A primeira coisa que a pergunta envolve é esta: Teu coração é reto para com Deus? Crês em sua existência, em suas perfeições? Sua eternidade, imensidade, sabedoria, poder? Sua justiça, misericórdia e verdade? Crês que Ele “sustenta todas as coisas pela palavra de seu poder”, e que Ele governa mesmo as coisas mínimas, as mais nocivas, para sua glória e para o bem dos que o amam? Tens a divina evidência, a convicção sobrenatural, das coisas de Deus? “Andas pela fé e não por visão”? Buscas as coisas eternas, e não as temporais?

13. Crês no Senhor Jesus Cristo, “Deus sobre todas as coisas, bendito para sempre”? Revelou-se Ele à tua alma? Conheces a Jesus Cristo, e este crucificado? Habita Ele em ti e tu nele? Formou-se Ele em teu coração pela fé? Tendo de todo renunciado a todas as tuas obras, à tua própria justiça, tu “te submeteste à justiça de Deus”, que é pela fé em Cristo Jesus? Estás “fundado nele, não tendo tua própria justiça, mas a justiça que é pela fé”? E estás, por meio dele, “combatendo o bom combate da fé e apoderando-te da vida eterna”?

14. Tua fé está energoumenE di’ agapEs, cheia da energia do amor? Amas a Deus (não digo “acima de todas as coisas”, que é uma expressão a um tempo não-bíblica e ambígua, mas) “de todo o teu coração, e de toda a tua mente, e de toda a tua alma, e de toda a tua força”? toda tua felicidade tu a buscas somente nele? E encontras aquilo que procuras? Tua alma constan­temente “engrandece ao Senhor e teu espírito se alegra em Deus, teu Salvador”? Tendo aprendido “a dar graças em todas as coisas”, achas que “é coisa agradável e confortadora ser agradecido”? Deus é o centro de tua alma, a suma de todos os teus desejos? Estás, em conseqüência, ajuntando teu tesouro no céu, e reputando todas as outras coisas como esterco e escória? O amor de Deus expulsou de tua alma o amor do mundo? Estás então “crucificado para o mundo”, estás morto para o que é cá de baixo e tua “vida está escondida com Cristo em Deus”.

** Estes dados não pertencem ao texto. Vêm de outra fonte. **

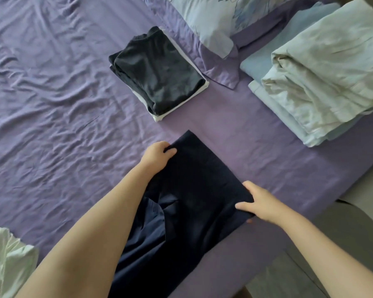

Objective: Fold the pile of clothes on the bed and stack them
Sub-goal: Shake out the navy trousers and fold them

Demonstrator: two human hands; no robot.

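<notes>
Across the purple bed (63, 104), a navy garment (194, 201) lies flat and smooth near the front edge, left hand (156, 155) pinching its far corner, right hand (258, 204) gripping its right edge, folded stack (157, 72) just beyond.

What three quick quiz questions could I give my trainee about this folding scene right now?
1. True or false: both hands grip the navy garment.
2. Which lies on top of the folded stack? A) a white piece B) a dark piece C) a pillow
3. Fill in: the left hand holds the garment's ____ end, farther from the person than the right hand.

Key: 1 true. 2 B; a white piece shows beneath it. 3 far.
</notes>
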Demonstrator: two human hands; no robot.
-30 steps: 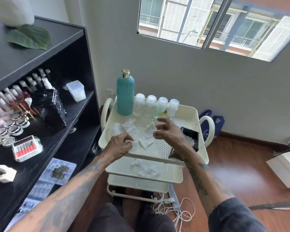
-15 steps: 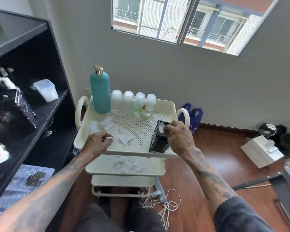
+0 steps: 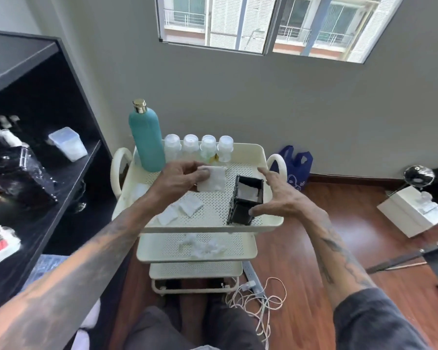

15. Estás empenhado em fazer, não tua própria vontade, mas a vontade daquele que te enviou, daquele que te fez descer à terra para aqui habitares por um pouco, para passares alguns dias num país estranho, até que, feita a obra que Ele te encarregou que fizesses, voltes para a casa de teu Pai? Tua comida e tua bebida é “fazer a vontade de teu Pai que está nos céus”? Teus olhos são simples em todas as coisas? Estão sempre fixos em Deus? Estão sempre voltados para Jesus? Apontas para Ele em qualquer coisa que fazes – em todo teu trabalho, teus negócios, tua conversação – ambicionando somente a glória de Deus em tudo: “o que quer que faças, seja em palavra ou obra, fazes tudo em nome do Senhor Jesus, dando graças a Deus, o Pai, através dele”?

16. O amor de Deus te constrange a servi-lo com temor, “a regozijar-te nele com reverência”? Tens maior medo de desagradar a Deus do que da morte ou do’ inferno? Para ti nada há tão terrível como o pensamento de ofender os olhos de sua glória? Fundado nesse sentimento, “odeias todos os maus caminhos”, toda transgressão de sua lei santa e perfeita, e nisto “te exercitas, para teres uma consciência livre de ofensa, para com Deus e para com o homem”?

17. Teu coração é reto para com teu próximo? Amas, como a ti mesmo, a toda a humanidade, sem exceção? “Se somente amas àqueles que te amam, que recompensa tens?” Amas a “teus inimigos”? Tua alma está cheia de boa vontade, de terna afeição para com eles? Amas ainda aos inimigos de Deus, aos ingratos e ímpios? Tens o coração comovido por sua causa? Podes “desejar” ser temporariamente “maldito” por causa deles? E mostras este sentimento “bendizendo aos que te amaldiçoam e orando pelos que te maltratam e te perseguem”?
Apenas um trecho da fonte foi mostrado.